I got my face close, then closer, but my eyes have conspired against me so that I cannot see objects up close. I'm tempted to go get my glasses and go back outside, back on my hands and knees, to get a better look, but I guess I don't care that much.

The bamboo shoot is different. I'll keep an eye on him for the next several weeks.

Wednesday, June 16, 2010

No Work Today

Today is hot, humid, overcast, thundery, and one of those days when every initiative (like should I go pull some weeds?) is easily squashed and pushed to the side.

I can't help wondering, had the stars lined up differently last year and I became president instead of Barack Obama: where would I be right now and what would I be thinking? The oil spill in the gulf continues with no end in sight, and I, the most powerful person in the world, am powerless to stop it. The economy tips back and forth, leaning at times into an unknown black hole, with state governments preparing to lay off thousands of teachers and police. Soldiers are dying and no one seems to notice. I can't help wondering if I could possibly deal with all of it.

Instead, I find myself rested after a long afternoon nap with Cheryl and the dogs, with time now to write wandering ideas into a blog. Our air conditioner keeps out the heat--I don't have to pull weeds today.

Friday, June 11, 2010

Sitting on Spinach

The first swamp hibiscus flower of the season came in this week and it was a beauty, perfectly shaped and an iridescent blood scarlet that no other flower can quite match. These don't open slowly like a rose. No, they burst open over night and are usually gone in a day or so. As its name suggests, this plant likes water, so it is planted in a pot in the lower pond, where it dies away each winter and comes back new in the spring (this is its fourth year, I believe).

I'm not sure why it comes back every year.
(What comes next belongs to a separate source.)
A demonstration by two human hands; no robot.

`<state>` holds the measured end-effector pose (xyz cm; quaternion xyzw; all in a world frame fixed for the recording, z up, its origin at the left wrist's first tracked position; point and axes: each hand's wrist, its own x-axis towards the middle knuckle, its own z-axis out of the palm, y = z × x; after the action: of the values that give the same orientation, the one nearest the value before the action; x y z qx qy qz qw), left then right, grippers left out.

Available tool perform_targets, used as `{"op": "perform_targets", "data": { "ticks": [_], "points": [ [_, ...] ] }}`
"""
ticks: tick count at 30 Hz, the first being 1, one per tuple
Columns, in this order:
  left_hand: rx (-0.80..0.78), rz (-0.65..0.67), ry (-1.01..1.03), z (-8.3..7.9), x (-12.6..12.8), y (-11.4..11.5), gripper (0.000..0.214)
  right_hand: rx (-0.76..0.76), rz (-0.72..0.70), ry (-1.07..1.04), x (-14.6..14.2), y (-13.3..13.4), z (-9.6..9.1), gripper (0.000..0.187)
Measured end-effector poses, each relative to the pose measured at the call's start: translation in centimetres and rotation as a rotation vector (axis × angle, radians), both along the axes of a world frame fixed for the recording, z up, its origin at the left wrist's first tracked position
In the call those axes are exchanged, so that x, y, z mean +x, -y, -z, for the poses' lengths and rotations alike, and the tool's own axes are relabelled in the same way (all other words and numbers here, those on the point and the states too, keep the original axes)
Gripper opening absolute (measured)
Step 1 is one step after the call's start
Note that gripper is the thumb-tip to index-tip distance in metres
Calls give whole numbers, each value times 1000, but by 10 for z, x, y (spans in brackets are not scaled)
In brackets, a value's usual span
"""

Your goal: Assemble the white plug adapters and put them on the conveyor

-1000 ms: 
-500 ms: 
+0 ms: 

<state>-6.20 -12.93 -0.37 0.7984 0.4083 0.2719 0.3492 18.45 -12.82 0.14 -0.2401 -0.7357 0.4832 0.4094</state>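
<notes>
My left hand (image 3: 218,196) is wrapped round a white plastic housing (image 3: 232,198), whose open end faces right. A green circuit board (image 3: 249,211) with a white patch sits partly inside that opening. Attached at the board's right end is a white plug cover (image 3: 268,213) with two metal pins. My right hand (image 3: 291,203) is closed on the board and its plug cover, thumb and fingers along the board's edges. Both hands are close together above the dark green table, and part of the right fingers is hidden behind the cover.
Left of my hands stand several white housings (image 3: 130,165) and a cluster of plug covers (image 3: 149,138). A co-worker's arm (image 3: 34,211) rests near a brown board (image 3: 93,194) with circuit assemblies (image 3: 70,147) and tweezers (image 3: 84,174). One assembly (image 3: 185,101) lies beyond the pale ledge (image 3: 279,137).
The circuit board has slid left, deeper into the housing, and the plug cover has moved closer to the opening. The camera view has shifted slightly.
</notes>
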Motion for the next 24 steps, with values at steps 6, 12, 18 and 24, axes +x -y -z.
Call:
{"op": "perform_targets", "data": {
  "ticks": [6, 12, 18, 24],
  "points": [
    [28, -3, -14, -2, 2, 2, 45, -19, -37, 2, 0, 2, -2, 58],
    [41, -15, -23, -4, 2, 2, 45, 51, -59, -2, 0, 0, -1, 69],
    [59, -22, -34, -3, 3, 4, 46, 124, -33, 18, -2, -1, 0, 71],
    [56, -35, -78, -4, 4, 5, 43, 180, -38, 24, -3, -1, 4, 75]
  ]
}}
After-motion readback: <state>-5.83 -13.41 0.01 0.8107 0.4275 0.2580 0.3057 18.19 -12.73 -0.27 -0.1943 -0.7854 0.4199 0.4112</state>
Does the new growth come from seeds dropped into the water or does it come directly from the roots? Apparently the swamp hibiscus (Hibiscus coccineus) is capable of both methods of reproduction, which makes you wonder how such a thing could happen. I mean, we know why humans have babies. What if we discovered that babies could also be made by sitting on cabbages or spinach? We'd think: isn't the one way enough?

I wish I knew more about everything.

My real fun this time of year is looking for the first bamboo shoot of the season. These come up from the ground at their full width (Oldhamii shoots are 2 to 4 inches in diameter), green with soft folds on top that allow them to squirm upward with amazing speed and reach their full height by the end of the summer--maybe 40 feet this year.

No shoots yet.

Sunday, June 6, 2010

The Frogs of Summer

Summer is here. I walked around the property early this morning to throw fertilizer on my favorite plants (I'm not on speaking terms with some of them), and I was soon covered in sweat. Then in the side yard, as I was clearing out some weeds, I noticed that the Bombax tree has recovered from the winter freeze, growing out and up from the dead brown stock just above the ground--I'd given up all hope on him. In this picture the new green stock is barely visible to the left of the brown one.

Life is resilient, and I would be more encouraged about things if not for all these videos on TV of birds covered in oil, many of them were dead or will soon be. It is a real crime and sad beyond words.

And the oil is heading our way...

The frogs are back in our fish ponds. They come and go with some invisible purpose, some schedule that makes no sense to me, sometimes with the rain and sometimes during a dry spell. Lately Bingo, our bionic CIA dog, is content to rest quietly on the back porch with us and listen.

It's no secret that Bingo is preparing for a top-secret mission (infiltrating the oil cartel), and there's a good chance that he will be away for quite a while. We'll miss him, but maybe at least he'll get transferred to a cold climate. He's definitely not fond of the hot weather.